▶ [GOAL OF THE EXERCISE]:
Exact reproduction of the data is required, with images excluded.

[GIVEN MATERIAL Boundary: Start]

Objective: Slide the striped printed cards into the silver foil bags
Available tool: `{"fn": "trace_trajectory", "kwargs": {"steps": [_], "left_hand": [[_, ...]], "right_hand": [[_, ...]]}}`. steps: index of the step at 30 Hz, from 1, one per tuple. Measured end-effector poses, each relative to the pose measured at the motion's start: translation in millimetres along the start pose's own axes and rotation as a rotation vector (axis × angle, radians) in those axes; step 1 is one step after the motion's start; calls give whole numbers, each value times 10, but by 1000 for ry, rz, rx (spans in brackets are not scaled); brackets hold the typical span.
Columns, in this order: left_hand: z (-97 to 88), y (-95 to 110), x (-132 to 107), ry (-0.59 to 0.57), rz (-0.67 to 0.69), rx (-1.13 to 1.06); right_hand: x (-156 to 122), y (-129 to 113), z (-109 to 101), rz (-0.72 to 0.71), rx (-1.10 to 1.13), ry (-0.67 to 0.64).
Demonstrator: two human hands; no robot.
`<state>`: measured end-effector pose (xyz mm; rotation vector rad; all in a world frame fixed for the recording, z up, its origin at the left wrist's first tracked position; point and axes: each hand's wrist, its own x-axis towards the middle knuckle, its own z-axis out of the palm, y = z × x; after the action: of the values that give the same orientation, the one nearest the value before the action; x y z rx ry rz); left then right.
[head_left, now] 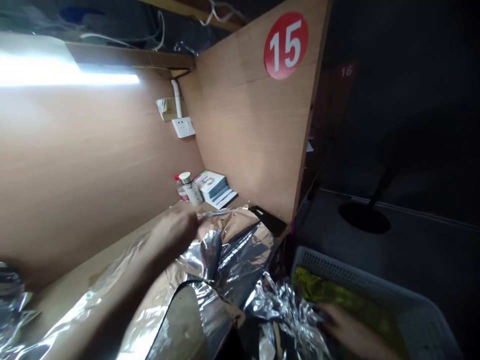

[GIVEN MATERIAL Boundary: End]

▶ [ANSWER TO THIS TASK]:
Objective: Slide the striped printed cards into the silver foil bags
Available tool: `{"fn": "trace_trajectory", "kwargs": {"steps": [_], "left_hand": [[_, ...]], "right_hand": [[_, ...]]}}`. steps: index of the step at 30 Hz, from 1, one per tuple. Measured end-effector poses, each relative to the pose measured at the motion's start: translation in millimetres along the start pose's own axes and rotation as a rotation vector (axis × angle, radians) in those axes; step 1 is one step after the motion's start; calls give whole numbers, each value times 10, but by 1000 for ry, rz, rx (spans in brackets are not scaled); brackets hold the typical span.
Columns, in this order: left_hand: z (-97 to 88), y (-95 to 110), x (-132 to 107), ry (-0.59 to 0.57), rz (-0.67 to 0.69), rx (-1.13 to 1.06); right_hand: x (-156 to 122), y (-129 to 113), z (-109 to 101), rz (-0.72 to 0.71), rx (-1.10 to 1.13), ry (-0.67 to 0.64).
Demonstrator: two human hands; no robot.
`<state>`: measured end-effector pose (xyz mm; rotation vector rad; all in a world frame fixed for the recording, z up, its origin at the left wrist's first tracked position; point and axes: each hand's wrist, its own x-axis towards the middle knuckle, its own z-axis out of the palm, y = z × x; after the action: of the values that give the same orientation, the one nearest the value before the action; x y z rx ry rz); left then right.
[head_left, now] 

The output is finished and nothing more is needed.